GPU running out of memory with a batch of just 1

I'm trying to use "facebook/bart-large-mnli" HuggingFace model to do some 'inference' on some embeddings.

I first do globaly:

model = AutoModelForSequenceClassification.from_pretrained(
            "facebook/bart-large-mnli"
        )
model = model.to(self.device)

I have the following (in a more local scope, but in the same Python process):

for premise, hypothesis in list_input:    
tokenized_model_inputs = (
                model.encode(premise, hypothesis, return_tensors="pt", truncation=True)
                .to(self.device)
            )
model.(tokenized_model_inputs)

Then, at a certain moment, when tokenized_model_inputs.shape is torch.Size([1, 957]), I get the CUDA out of memory error.

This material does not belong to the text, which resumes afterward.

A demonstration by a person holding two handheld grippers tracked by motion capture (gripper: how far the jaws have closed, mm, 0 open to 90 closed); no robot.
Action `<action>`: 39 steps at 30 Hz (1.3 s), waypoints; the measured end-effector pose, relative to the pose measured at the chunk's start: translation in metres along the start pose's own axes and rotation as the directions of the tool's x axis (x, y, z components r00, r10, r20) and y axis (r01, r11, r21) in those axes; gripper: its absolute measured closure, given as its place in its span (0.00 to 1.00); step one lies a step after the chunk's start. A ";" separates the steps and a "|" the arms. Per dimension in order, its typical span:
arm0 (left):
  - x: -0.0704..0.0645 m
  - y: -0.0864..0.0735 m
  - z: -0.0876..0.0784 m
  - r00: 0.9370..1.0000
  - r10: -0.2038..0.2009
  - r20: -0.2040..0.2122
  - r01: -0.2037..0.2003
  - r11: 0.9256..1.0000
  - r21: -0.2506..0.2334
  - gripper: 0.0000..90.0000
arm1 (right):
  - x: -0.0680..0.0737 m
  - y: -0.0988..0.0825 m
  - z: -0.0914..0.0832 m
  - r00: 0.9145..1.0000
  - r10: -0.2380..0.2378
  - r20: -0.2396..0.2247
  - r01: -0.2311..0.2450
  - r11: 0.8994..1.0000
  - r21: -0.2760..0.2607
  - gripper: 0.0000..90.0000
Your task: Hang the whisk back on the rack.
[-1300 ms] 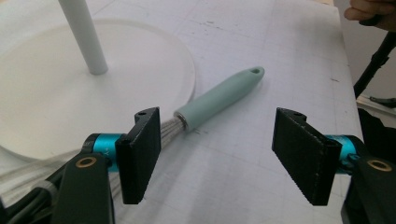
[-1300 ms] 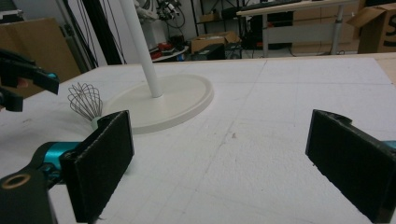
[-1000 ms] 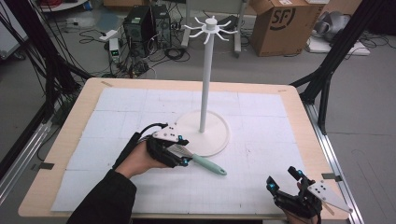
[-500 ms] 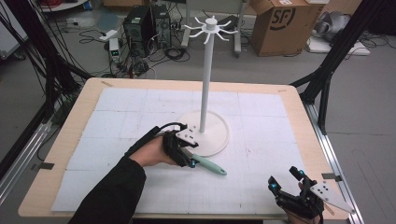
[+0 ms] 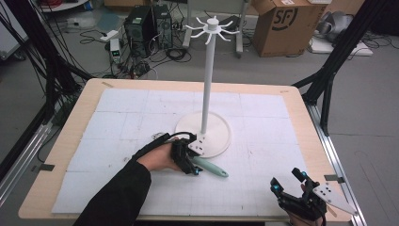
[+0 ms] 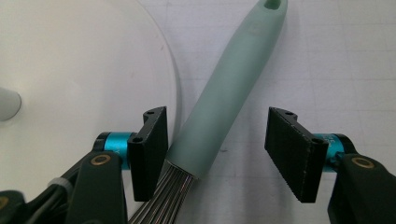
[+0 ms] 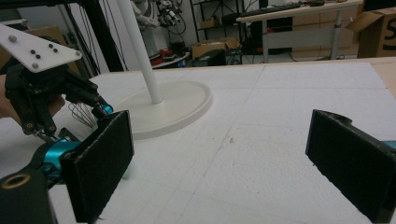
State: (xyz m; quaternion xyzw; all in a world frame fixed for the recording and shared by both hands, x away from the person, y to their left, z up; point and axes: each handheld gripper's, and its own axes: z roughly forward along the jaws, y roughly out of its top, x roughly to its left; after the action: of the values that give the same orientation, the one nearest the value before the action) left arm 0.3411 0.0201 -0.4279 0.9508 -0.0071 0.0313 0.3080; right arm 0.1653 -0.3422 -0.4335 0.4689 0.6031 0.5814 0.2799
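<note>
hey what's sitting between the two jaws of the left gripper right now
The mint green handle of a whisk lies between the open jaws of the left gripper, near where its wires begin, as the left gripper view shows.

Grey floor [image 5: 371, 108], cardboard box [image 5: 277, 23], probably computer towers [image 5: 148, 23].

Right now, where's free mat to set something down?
Free: the far strip of white mat behind the stand base, the mat's left side, and the patch between base and right gripper. Crowded: near the base's front-left edge, where the left gripper straddles the whisk.
</note>
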 end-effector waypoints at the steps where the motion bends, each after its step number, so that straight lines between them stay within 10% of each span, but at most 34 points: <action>1: -0.001 0.000 0.000 1.000 0.004 -0.001 -0.004 1.000 0.004 0.46 | -0.001 0.000 0.000 1.000 -0.006 -0.001 0.006 1.000 -0.001 0.07; 13: -0.013 0.007 0.007 0.999 0.049 0.018 -0.051 0.995 0.091 0.64 | -0.001 0.000 0.000 1.000 -0.005 0.002 0.005 1.000 0.000 0.07; 19: -0.020 0.031 0.013 0.992 0.123 0.022 -0.125 0.958 0.259 0.71 | 0.000 0.000 0.000 1.000 -0.004 0.003 0.004 1.000 -0.001 0.07; 33: -0.013 0.029 0.011 0.997 0.062 0.053 -0.073 0.966 0.249 0.78 | -0.003 0.001 -0.005 1.000 -0.001 0.014 0.001 1.000 -0.011 0.07; 39: -0.005 0.025 -0.008 1.000 -0.001 0.013 -0.001 0.985 0.172 0.78 | -0.003 0.000 -0.006 1.000 0.001 0.019 0.000 1.000 -0.009 0.07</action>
State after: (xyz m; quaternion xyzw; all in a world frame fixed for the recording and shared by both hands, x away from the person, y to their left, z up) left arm 0.3352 0.0041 -0.4072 0.9741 -0.0065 0.0254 0.2246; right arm 0.1617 -0.3472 -0.4327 0.4733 0.5979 0.5796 0.2874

CUDA out of memory. Tried to allocate 56.00 MiB (GPU 0; 3.81 GiB total capacity; 2.94 GiB already allocated; 23.44 MiB free; 3.00 GiB reserved in total by PyTorch) If reserved memory is >> allocated memory try setting max_split_size_mb to avoid fragmentation. See documentation for Memory Management and PYTORCH_CUDA_ALLOC_CONF

I estimated the size of the tokenized_model_inputs.element_size() * tokenized_model_inputs.nelement() gives 7656 (bytes?).

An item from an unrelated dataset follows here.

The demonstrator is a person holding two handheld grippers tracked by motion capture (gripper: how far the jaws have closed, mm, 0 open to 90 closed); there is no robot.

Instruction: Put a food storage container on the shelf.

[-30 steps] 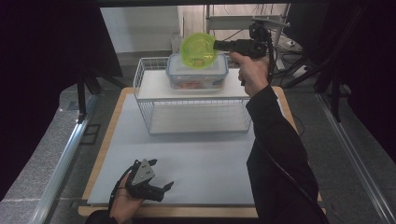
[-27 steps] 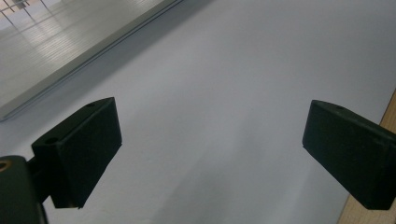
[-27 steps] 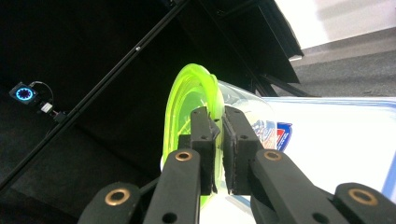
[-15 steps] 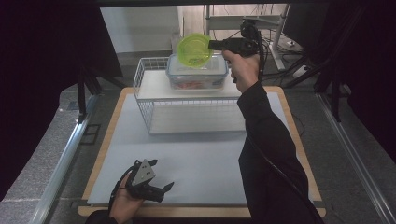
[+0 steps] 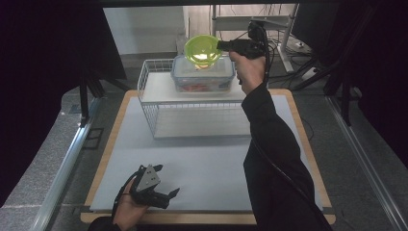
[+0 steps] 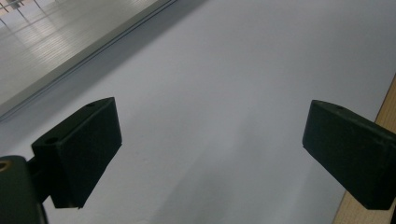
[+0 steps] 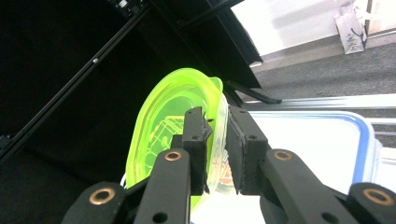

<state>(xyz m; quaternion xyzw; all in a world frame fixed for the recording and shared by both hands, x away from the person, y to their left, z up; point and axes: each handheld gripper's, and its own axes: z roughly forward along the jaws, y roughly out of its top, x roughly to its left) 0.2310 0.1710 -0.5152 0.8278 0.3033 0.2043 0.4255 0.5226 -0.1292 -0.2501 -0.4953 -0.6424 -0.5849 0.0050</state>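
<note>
My right gripper holds a translucent lime-green plastic bowl by its rim, at the bowl's three o'clock in the high view. The bowl hangs tilted just above the clear lidded storage box, which sits on the top shelf of the white wire rack at twelve o'clock on the table.

I judge the bowl light, thin-walled and fairly stiff, with a smooth wall that may slip. The rim is the proper hold, one pad inside and one outside.

In the right gripper view, the jaws stand narrow astride the rim; they have just been opening, and the grip looks slack.

My left gripper rests at seven o'clock, jaws wide, holding nothing.
</note>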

So I don't see how I'm trying to allocate that many megabytes... I suspect I may be accumulating data unnecessarily.

Am I proceeding correctly with sending model to device at a global scope instead of a more local scope, just before encoding?
Am I batching correctly the inputs?
What else can I do to solve this issue?

Thanks in advance.

Solution

First, there is a big difference between your code and the example from HuggingFace : you should have a Tokenizer (tokenizer = AutoTokenizer.from_pretrained('facebook/bart-large-mnli')) that is used to encode the input, and then a model, that takes encoded input and provides an output. Moreover, when doing the same thing as you, I am getting an AttributeError that confirms that the model form HuggingFace does not have an encode method. Also, since you do not train the model, you should wrap all the code that uses the model in a with torch.no_grad(): to avoid calculating and storing gradients that you will not use.

The corrected code would look like :

model = AutoModelForSequenceClassification.from_pretrained(
            "facebook/bart-large-mnli"
        )
model = model.to(self.device)
tokenizer = AutoTokenizer.from_pretrained('facebook/bart-large-mnli')

for premise, hypothesis in list_input:    
    tokenized_model_inputs = tokenizer.encode(premise, hypothesis, return_tensors="pt", truncation=True).to(self.device)
    output = model(tokenized_model_inputs)
    # Do what you want with output

Then, there is no batching done in the code you gave, and since the first dimension of the variable you observe is 1, it seems that there is no batching.

Finally, the memory issue you are facing is the fact that the model by itself is on GPU, so it uses by itself about 2.2 GiB GPU memory. The rest of your GPU usage probably comes from other variables.

To fix it, you have a few options :

Use half-precision floats for your model to reduce GPU memory usage with model.half(), but be careful to also use tensor.half() for everything going to your model.
Use your CPU instead : for inference, transformer-based models can be used on CPU without being terribly slow. Same as before, be careful to put everything (model + tensors) on CPU.
Use another GPU with more memory to have the model and tensors in it.